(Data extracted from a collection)
━━━

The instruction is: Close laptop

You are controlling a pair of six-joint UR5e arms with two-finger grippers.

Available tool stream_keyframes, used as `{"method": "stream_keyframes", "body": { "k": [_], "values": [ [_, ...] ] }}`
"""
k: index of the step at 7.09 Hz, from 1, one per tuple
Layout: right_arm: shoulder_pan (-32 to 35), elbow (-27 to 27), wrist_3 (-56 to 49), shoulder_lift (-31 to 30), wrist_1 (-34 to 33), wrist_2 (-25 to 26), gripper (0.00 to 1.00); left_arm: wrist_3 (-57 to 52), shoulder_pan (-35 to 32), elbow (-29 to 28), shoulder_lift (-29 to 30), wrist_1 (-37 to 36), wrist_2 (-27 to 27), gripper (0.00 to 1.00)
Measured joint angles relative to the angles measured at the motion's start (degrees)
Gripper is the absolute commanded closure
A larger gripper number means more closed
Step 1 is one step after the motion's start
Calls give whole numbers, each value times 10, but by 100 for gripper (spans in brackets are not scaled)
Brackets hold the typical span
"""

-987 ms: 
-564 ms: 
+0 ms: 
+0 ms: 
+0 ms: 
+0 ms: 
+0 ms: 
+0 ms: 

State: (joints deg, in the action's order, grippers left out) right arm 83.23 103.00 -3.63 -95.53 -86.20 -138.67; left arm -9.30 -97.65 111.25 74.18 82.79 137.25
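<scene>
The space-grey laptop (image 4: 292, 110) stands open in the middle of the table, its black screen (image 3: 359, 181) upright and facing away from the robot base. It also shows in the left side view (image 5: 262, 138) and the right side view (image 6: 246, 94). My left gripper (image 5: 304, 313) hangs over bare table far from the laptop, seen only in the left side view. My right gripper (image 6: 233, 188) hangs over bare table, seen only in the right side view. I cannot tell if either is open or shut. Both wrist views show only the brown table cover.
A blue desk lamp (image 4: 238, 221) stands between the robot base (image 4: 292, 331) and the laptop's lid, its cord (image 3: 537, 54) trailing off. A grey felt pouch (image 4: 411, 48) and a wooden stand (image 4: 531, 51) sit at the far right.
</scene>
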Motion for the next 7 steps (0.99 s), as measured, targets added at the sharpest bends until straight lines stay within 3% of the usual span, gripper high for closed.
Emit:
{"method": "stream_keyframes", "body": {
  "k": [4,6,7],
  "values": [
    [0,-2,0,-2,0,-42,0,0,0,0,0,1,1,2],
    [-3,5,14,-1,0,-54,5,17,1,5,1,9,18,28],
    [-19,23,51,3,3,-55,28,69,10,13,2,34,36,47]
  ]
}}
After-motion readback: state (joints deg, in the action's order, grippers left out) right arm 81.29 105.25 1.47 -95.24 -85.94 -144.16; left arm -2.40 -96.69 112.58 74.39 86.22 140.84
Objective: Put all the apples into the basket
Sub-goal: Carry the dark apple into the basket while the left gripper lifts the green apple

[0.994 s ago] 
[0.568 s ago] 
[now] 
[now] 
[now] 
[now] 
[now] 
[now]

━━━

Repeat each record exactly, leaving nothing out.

**Result for this task:**
The instruction is: Close laptop

You are controlling a pair of six-joint UR5e arms with two-finger grippers.

Available tool stream_keyframes, used as `{"method": "stream_keyframes", "body": { "k": [_], "values": [ [_, ...] ] }}`
"""
k: index of the step at 7.09 Hz, from 1, one per tuple
Layout: right_arm: shoulder_pan (-32 to 35), elbow (-27 to 27), wrist_3 (-56 to 49), shoulder_lift (-31 to 30), wrist_1 (-34 to 33), wrist_2 (-25 to 26), gripper (0.00 to 1.00); left_arm: wrist_3 (-57 to 52), shoulder_pan (-35 to 32), elbow (-29 to 28), shoulder_lift (-29 to 30), wrist_1 (-37 to 36), wrist_2 (-27 to 27), gripper (0.00 to 1.00)
Measured joint angles relative to the angles measured at the motion's start (degrees)
Gripper is the absolute commanded closure
A larger gripper number means more closed
Step 1 is one step after the motion's start
Calls give whole numbers, each value times 10, but by 100 for gripper (spans in brackets are not scaled)
Brackets hold the typical span
"""

-987 ms: 
-564 ms: 
+0 ms: 
+0 ms: 
+0 ms: 
+0 ms: 
+0 ms: 
+0 ms: 

State: (joints deg, in the action's order, grippers left out) right arm 83.23 103.00 -3.63 -95.53 -86.20 -138.67; left arm -9.30 -97.65 111.25 74.18 82.79 137.25
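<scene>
The space-grey laptop (image 4: 292, 110) stands open in the middle of the table, its black screen (image 3: 359, 181) upright and facing away from the robot base. It also shows in the left side view (image 5: 262, 138) and the right side view (image 6: 246, 94). My left gripper (image 5: 304, 313) hangs over bare table far from the laptop, seen only in the left side view. My right gripper (image 6: 233, 188) hangs over bare table, seen only in the right side view. I cannot tell if either is open or shut. Both wrist views show only the brown table cover.
A blue desk lamp (image 4: 238, 221) stands between the robot base (image 4: 292, 331) and the laptop's lid, its cord (image 3: 537, 54) trailing off. A grey felt pouch (image 4: 411, 48) and a wooden stand (image 4: 531, 51) sit at the far right.
</scene>
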Motion for the next 7 steps (0.99 s), as measured, targets added at the sharpest bends until straight lines stay within 3% of the usual span, gripper high for closed.
Emit:
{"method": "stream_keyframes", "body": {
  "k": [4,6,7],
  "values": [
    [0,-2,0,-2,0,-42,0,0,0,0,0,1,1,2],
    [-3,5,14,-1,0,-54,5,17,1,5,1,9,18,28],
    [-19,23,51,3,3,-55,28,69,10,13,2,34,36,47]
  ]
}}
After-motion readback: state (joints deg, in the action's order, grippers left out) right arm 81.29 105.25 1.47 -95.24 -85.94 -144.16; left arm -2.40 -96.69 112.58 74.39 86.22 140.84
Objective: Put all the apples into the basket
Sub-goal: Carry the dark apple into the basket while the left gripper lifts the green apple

[0.994 s ago] 
[0.568 s ago] 
[now] 
[now] 
[now] 
[now] 
[now] 
[now]

The exercise requires nothing further.